L’Australie et d’autres États participant aux Forces Maritimes Combinées mirent en doute la ligne de propagande de États-Unis. Mais là encore, les militaires américains se servirent des médias d’information pour renforcer leur affirmation que l’Iran envoyait clandestinement des armes aux Houthis. Le capitaine de frégate Kevin Stephens de la Cinquième flotte, annonça à CNN que, selon des informations américaines, “le Yémen était la destination probable” de ces armes.
Une quatrième interception – la troisième en trois semaines – fut faite le 28 mars par un bâtiment de l’US Navy qui ne faisait pas partie de la Force Maritime Combinée mais était directement sous les ordres du commandement central des forces navales des États-Unis. Ceci permit au commandement central de publier sa propre version de l’histoire le 4 avril.
Dans son premier paragraphe, le rapport affirmait que les États-Unis “estimaient” que la cargaison d’armes illicites trouvée à bord du boutre “provenait d’Iran et était destinée aux insurgés Houthis au Yémen.
Une ruse précédemment utilisée
L’administration Obama avait déjà cherché à promouvoir l’accusation selon laquelle l’Iran envoyait secrètement des armes aux Houthis par mer plus de deux ans auparavant. En janvier 2013, le gouvernement du Yémen appuyé par les États-Unis et l’Arabie saoudite avait revendiqué l’arraisonnement d’un bâtiment chargé d’une importante cargaison d’armes en provenance d’Iran et destinée aux Houthis du Yémen.
L’administration Obama soutint cette accusation dans des déclarations aux journalistes. Après le début de la guerre aérienne saoudienne contre le Yémen en 2015, les États-Unis réclamèrent à un groupe d’experts un rapport sur les sanctions contre l’Iran qui donnerait de la crédibilité à leur accusation.

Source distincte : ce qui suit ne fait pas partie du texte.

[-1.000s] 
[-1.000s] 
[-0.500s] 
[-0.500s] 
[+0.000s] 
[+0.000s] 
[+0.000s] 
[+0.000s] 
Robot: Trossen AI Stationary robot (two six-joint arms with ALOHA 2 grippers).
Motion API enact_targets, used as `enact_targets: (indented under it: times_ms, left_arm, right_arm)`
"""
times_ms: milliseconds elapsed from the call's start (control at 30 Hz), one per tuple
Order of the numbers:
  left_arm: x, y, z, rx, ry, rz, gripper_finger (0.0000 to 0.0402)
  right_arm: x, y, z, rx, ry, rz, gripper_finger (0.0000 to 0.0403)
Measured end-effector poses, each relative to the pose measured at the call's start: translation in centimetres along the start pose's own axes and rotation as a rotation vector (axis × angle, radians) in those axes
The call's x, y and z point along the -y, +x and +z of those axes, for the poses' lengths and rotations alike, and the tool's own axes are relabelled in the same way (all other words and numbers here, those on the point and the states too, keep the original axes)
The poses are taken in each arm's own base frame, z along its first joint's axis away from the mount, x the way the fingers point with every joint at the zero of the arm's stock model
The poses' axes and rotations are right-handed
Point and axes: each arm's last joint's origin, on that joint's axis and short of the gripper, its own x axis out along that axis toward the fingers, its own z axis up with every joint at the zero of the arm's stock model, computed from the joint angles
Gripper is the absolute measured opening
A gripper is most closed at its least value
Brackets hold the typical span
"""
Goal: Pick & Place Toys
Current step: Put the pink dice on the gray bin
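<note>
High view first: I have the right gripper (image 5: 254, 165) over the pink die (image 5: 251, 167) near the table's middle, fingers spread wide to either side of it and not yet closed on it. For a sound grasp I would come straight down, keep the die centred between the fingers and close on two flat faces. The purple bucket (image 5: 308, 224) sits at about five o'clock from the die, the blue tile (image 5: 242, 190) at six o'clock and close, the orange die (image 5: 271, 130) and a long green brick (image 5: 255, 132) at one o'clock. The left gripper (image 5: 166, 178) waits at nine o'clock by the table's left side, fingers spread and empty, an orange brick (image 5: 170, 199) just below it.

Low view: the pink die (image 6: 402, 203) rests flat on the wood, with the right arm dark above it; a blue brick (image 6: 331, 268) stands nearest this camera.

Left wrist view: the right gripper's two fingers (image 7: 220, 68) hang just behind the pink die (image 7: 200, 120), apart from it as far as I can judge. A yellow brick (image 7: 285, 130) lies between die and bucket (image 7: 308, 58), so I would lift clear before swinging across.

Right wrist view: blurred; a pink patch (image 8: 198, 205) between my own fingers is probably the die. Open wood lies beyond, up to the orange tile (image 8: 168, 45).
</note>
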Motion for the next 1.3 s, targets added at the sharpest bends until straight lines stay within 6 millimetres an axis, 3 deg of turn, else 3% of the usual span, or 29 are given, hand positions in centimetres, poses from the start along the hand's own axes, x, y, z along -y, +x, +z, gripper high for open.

Mais il s’avéra rapidement que la revendication de 2013 était un stratagème. Un groupe de surveillance du Conseil de Sécurité sur la Somalie et l’Erythrée révéla, dans un rapport de juin 2013, que les membres de l’équipage avaient dit aux diplomates qui les interrogeaient que le chargement de carburant diesel était destiné à la Somalie et non au Yémen. Et comme les armes étaient dissimulées sous les réservoirs de fuel, les armes n’étaient accessibles qu’après leur vidange, c’est-à-dire après l’amarrage du navire en Somalie.
Le groupe de surveillance apprit des autorités de la région de Puntland, en Somalie, où la plupart des armes de contrebande entraient dans le pays, qu’il s’agissait d’une méthode de contrebande d’armes largement utilisée dans le pays.

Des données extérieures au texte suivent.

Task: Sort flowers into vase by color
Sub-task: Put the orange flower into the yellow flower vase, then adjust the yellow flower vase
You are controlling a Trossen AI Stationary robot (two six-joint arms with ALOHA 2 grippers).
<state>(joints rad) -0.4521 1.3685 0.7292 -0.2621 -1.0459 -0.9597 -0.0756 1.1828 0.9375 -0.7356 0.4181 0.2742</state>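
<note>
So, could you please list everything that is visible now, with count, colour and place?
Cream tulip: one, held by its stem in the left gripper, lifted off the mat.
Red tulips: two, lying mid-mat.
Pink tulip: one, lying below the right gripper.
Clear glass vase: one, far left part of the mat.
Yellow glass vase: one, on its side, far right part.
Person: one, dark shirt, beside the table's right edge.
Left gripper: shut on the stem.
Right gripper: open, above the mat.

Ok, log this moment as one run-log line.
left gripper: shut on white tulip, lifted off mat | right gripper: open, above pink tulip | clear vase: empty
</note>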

De plus, le groupe de suivi a déterminé que la vaste gamme d’armes à bord du navire, intercepté en janvier 2013, ainsi que leur origine, indiquaient que les cachettes d’armes avaient été posées par des marchands d’armes. Les autorités du Puntland ont fourni des données au groupe de surveillance indiquant que la plupart des expéditions d’armes vers le Puntland au cours des mois précédant janvier 2013 provenaient de marchands d’armes étroitement liés politiquement au Yémen.
Certains des bateaux de pêche qui furent interceptés avec des armes illicites à bord en 2015-16 avaient des propriétaires iraniens. Mais le rapport du groupe de suivi révèle que la vraie cause de leur présence est le rôle important des navires iraniens dans la pêche illégale dans les eaux somaliennes. La grande majorité des centaines de navires impliqués dans ces réseaux de pêche illégaux était soit iranienne, soit yéménite. Au moins 300 de ces bateaux appartenaient à des yéménites alors que 180 d’entre eux appartenaient à des iraniens.
Le groupe de surveillance a indiqué qu’il enquêtait sur des rapports non confirmés selon lesquels certains de ces bateaux de pêche illégaux étaient également utilisés pour la contrebande d’armes et qu’il avait établi « d’autres liens entre les réseaux de pêche illégaux et les réseaux impliqués dans le commerce des armes et liés à al-Shabaab au nord-est de la Somalie. »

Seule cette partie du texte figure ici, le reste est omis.